What is required = Exact copies of the lines from the start of the records through the line with "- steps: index" are what the answer must hold; pictures are not part of it.

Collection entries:
..............................

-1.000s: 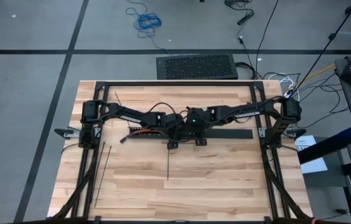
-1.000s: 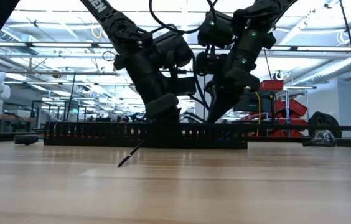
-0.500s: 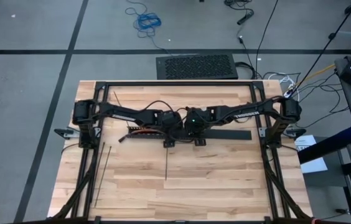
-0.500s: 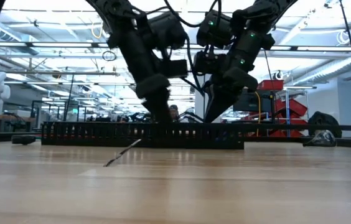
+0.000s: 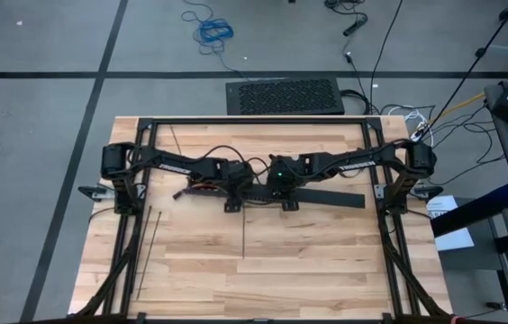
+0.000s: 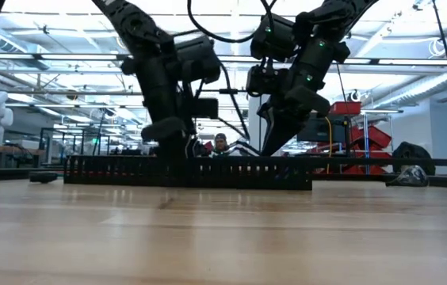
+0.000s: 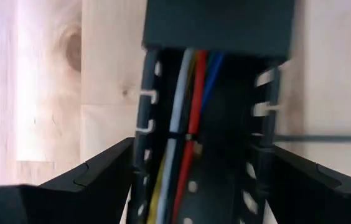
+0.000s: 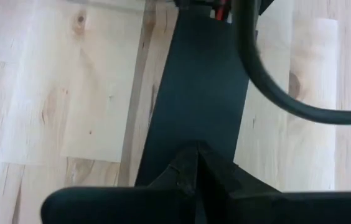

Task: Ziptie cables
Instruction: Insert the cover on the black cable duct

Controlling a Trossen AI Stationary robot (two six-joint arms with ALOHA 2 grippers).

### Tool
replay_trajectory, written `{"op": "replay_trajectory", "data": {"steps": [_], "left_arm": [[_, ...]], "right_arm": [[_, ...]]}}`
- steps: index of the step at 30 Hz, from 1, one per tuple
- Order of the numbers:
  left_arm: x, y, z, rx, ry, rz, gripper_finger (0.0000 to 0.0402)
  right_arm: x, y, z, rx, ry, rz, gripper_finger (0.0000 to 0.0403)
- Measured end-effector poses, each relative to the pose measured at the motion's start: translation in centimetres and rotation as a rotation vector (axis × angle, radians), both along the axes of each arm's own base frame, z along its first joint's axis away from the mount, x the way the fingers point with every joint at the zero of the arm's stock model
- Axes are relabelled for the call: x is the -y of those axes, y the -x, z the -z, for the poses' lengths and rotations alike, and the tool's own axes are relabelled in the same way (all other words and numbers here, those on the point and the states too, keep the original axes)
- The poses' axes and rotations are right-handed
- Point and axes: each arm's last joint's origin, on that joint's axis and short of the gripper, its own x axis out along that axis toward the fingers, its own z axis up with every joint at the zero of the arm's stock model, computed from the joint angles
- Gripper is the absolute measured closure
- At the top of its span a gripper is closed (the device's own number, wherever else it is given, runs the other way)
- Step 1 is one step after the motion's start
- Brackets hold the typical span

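On the wooden table [image 5: 326, 270], a long black slotted channel [image 6: 188, 171] held the cables [image 7: 185, 124], cinched by one of the zipties [image 7: 177, 134]. The left pincer [image 7: 194, 186] hung spread astride the channel's open end; the right pincer [image 8: 195, 163] stood pressed together over the channel's flat lid [image 8: 201, 81]. Two loose straps [image 5: 149, 247] lay nearer the table's front, left of the channel.

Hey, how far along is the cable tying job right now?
Done: the cables lie inside the slotted channel, with one thin black ziptie already across them.
In hand: the left gripper is open astride the channel; the right gripper is shut on the channel's cover.
Left: spare zipties lie unused on the table.
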Motion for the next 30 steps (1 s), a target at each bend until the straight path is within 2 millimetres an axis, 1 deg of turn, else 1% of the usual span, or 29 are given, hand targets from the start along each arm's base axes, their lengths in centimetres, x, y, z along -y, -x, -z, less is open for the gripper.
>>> {"op": "replay_trajectory", "data": {"steps": [4,7,10,11,13,17,21,25,27,30], "left_arm": [[-0.5,0.6,1.0,0.027,0.032,-0.008,0.0109],[-0.8,1.0,1.7,0.054,0.054,-0.022,0.0142],[-0.7,1.1,2.2,0.095,0.101,-0.028,0.0174],[-0.5,1.0,2.2,0.107,0.112,-0.031,0.0179],[-0.2,0.7,2.0,0.136,0.122,-0.04,0.0179],[0.5,0.3,1.9,0.175,0.12,-0.033,0.018],[0.6,0.2,1.9,0.177,0.125,-0.052,0.018],[0.7,0.2,1.8,0.187,0.136,-0.071,0.0178],[0.7,0.0,1.8,0.209,0.135,-0.074,0.0162],[0.7,-0.4,1.5,0.226,0.139,-0.078,0.0123]], "right_arm": [[0.0,0.2,0.1,-0.02,0.003,-0.013,0.0403],[0.0,0.2,0.1,-0.021,0.007,-0.026,0.0403],[0.0,0.1,0.1,-0.006,0.003,-0.045,0.0403],[0.0,0.0,0.1,0.001,0.007,-0.049,0.0403],[0.0,-0.4,0.0,0.043,0.012,-0.058,0.0403],[0.0,-1.2,0.7,0.093,-0.006,-0.085,0.0403],[0.1,-1.7,1.3,0.102,-0.011,-0.086,0.0403],[0.1,-1.9,1.3,0.126,-0.017,-0.092,0.0403],[0.1,-2.0,1.3,0.129,-0.017,-0.094,0.0403],[0.0,-1.9,1.3,0.125,-0.024,-0.096,0.0403]]}}
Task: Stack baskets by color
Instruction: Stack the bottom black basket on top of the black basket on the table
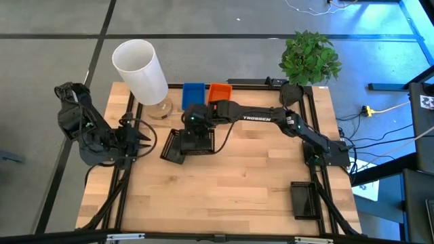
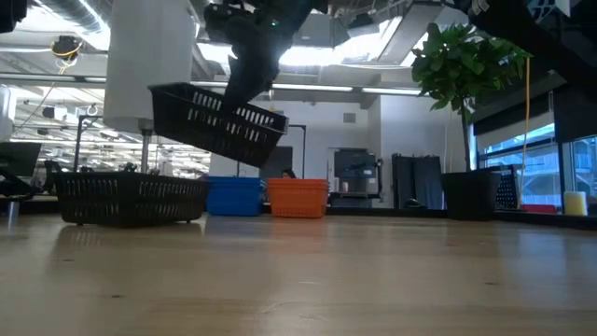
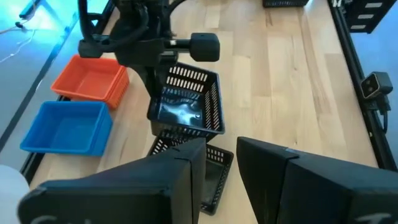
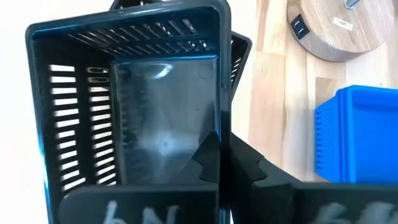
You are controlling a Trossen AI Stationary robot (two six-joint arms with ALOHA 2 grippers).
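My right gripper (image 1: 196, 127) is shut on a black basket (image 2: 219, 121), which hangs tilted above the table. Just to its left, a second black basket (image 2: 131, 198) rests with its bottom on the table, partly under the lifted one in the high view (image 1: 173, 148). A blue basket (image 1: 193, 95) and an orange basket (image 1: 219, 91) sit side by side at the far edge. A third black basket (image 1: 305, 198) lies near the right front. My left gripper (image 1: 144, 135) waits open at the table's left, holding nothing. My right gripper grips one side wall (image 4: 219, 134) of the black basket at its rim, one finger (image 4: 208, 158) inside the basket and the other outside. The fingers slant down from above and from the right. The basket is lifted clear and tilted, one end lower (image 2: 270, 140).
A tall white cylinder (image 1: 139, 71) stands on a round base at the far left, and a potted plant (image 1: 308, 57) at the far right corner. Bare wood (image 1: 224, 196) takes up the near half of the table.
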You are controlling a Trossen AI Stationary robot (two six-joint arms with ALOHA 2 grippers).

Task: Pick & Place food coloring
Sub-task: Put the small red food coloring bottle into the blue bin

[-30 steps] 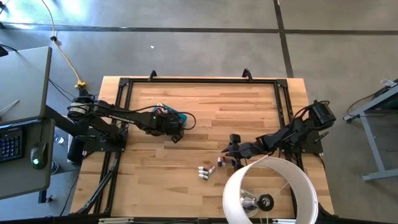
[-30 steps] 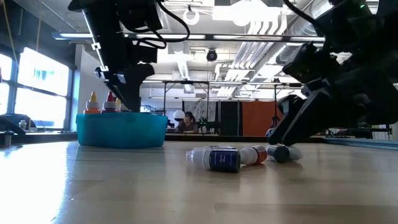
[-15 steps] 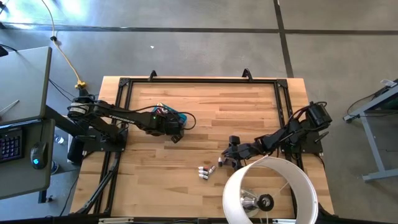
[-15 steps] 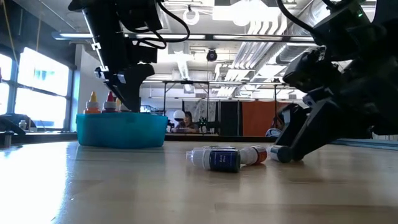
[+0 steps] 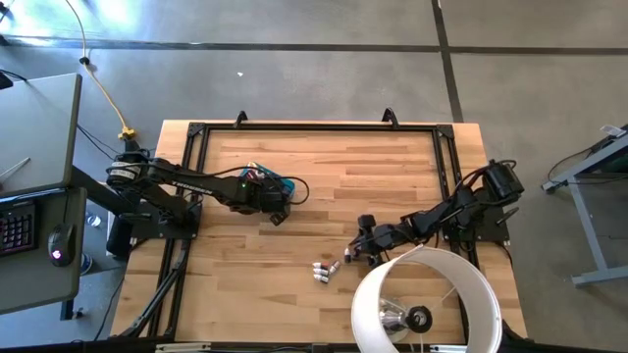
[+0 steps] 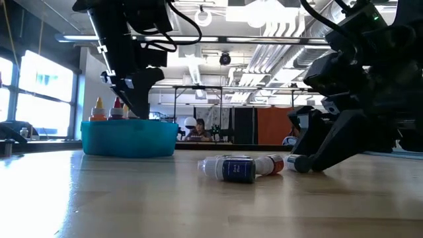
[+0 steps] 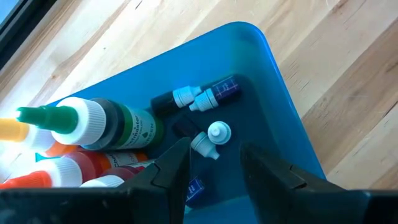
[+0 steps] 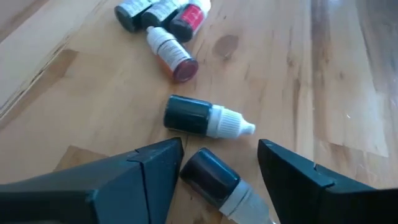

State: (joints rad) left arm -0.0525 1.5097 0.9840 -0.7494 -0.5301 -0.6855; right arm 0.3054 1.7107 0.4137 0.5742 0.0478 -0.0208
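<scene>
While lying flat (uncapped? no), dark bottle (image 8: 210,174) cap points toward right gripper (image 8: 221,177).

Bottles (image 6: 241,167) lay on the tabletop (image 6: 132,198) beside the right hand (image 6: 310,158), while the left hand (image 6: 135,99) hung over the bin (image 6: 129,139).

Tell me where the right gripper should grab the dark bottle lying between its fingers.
Probably across the dark bottle's round body, coming straight down from above. It lies flat on the table, its white cap end tapering too narrow to hold. The open right gripper already straddles the body; its neighbour lies close by.
</scene>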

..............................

Exercise result =
-1.000s: 
-1.000s: 
-0.500s: 
-0.500s: 
+0.000s: 
+0.000s: 
+0.000s: 
+0.000s: 

Task: Ziptie cables
Instruction: Insert the cover on the black cable duct

Controlling a Trossen AI Stationary robot (two six-joint arms with ALOHA 2 grippers).

### Tool
replay_trajectory, written `{"op": "replay_trajectory", "data": {"steps": [_], "left_arm": [[_, ...]], "right_arm": [[_, ...]]}}`
- steps: index of the step at 30 Hz, from 1, one per tuple

This completes the required output.